A female student, reported the paper, gave birth while taking her
final examination at Mounofiya University's Faculty of Arts and
Sciences. The paper also reports that an unusually high number of
cases of cheating have been discovered this year at this university.
Minister of Education Hussein Kamel Bahaaeddin, meanwhile, released
a strict decree against the use of mobile telephones by students,
TAs, proctors, professors, during final examinations at all schools
and universities in the country. In an attempt to improve the
environment in which the testing is taking place, he also released a
similar ban on smoking cigarettes.
To see a larger
version of the photo above, as well as more photos and news from
previous years' exam times, click here,
and here.
Movies
And soon thereafter
(cairolive.com, June 6, 2002) Timing played a crucial role in
the recent acquisition by the Egyptian TV Union of the rights to
broadcast the mega-blockbuster Titanic into Egyptian homes.

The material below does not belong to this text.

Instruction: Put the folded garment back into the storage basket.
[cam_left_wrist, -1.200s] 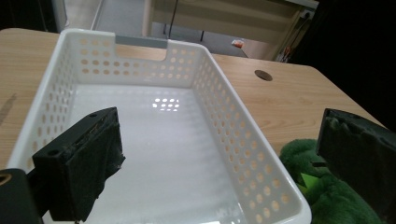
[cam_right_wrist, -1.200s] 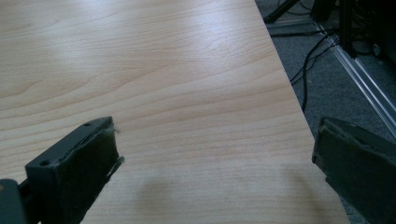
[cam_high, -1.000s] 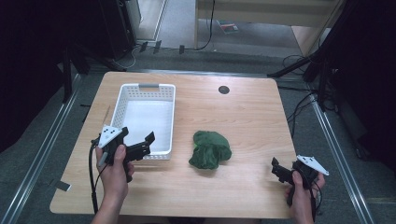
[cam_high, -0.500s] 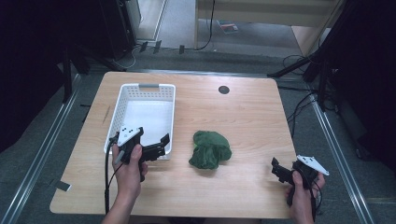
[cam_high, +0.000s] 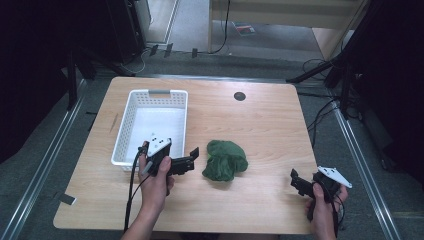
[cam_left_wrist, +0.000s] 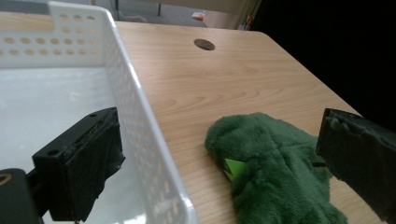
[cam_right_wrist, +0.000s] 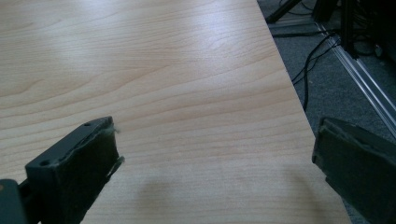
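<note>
dark green plush cloth with a bright green tag; white basket dotted with holes; pale wood-grain tabletop; black tongs with a white top.

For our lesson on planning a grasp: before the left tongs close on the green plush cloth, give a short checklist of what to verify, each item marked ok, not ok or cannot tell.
1. Left tongs open wide enough: ok, jaws stand well apart in the left gripper view.
2. Green plush cloth lies between the jaws' line of approach: ok, ahead of them, not yet touched.
3. White basket wall out of the way: not ok, one jaw sits over the basket rim.
4. Basket has room inside: ok, its floor is bare.
5. Right tongs out of the path: ok, open near the table's right edge.
6. Cloth snagged underneath: cannot tell.
</note>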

Not
planning to show the film before July, when school and university
exams should finally be over, the union did not mind waiting until
the cinematic and video rights to the film had expired, and thus got
a great deal at $5000 for one showing of the movie, reports Al-Akhbar.
Before July it would have cost some $250,000.
Commentary
Lost children
(cairolive.com, June 6, 2002) Amal Al-Dorra's
son
Mohammed became one of the most poignant symbols of the Al-Aqsa
Intifada after the image of him being gunned down by the Israelis
while coming home from shopping with his father reverberated around
the world.
Earlier this week, Amal,
who is three
months pregnant, said she
hopes for a boy to carry the name of the son she lost in the ongoing
struggle against Israeli occupation. She also added,
in an interview with Al-Sharq al-Awsat,
that she is quite certain that Israeli Prime Minister
Ariel Sharon knows the truth -- that
a Palestinian mother's womb
can
have a stronger impact than even the strongest Israeli nuclear
weapons.
On the other side of the coin, Al-Akhbar recently presented
the results of a
shocking study carried out in
coordination between an Israeli University
and an international
health organization based
in Geneva, Switzerland. Some
25% of male Israeli school children aged 6 to 11 carry a handgun to
school, says the study.
Commentary
Begging at
halftime
(cairolive.com, June 6, 2002) Poking fun at the World Cup
soccer mania going on in Egypt and the world, Al-Wafd's Wednesday
edition featured a cartoon showing a beggar in the street watching a
soccer game on TV, with a sign in front of him that reads, "Due
to the circumstances of the world cup, we will only be accepting
donations before and after the games."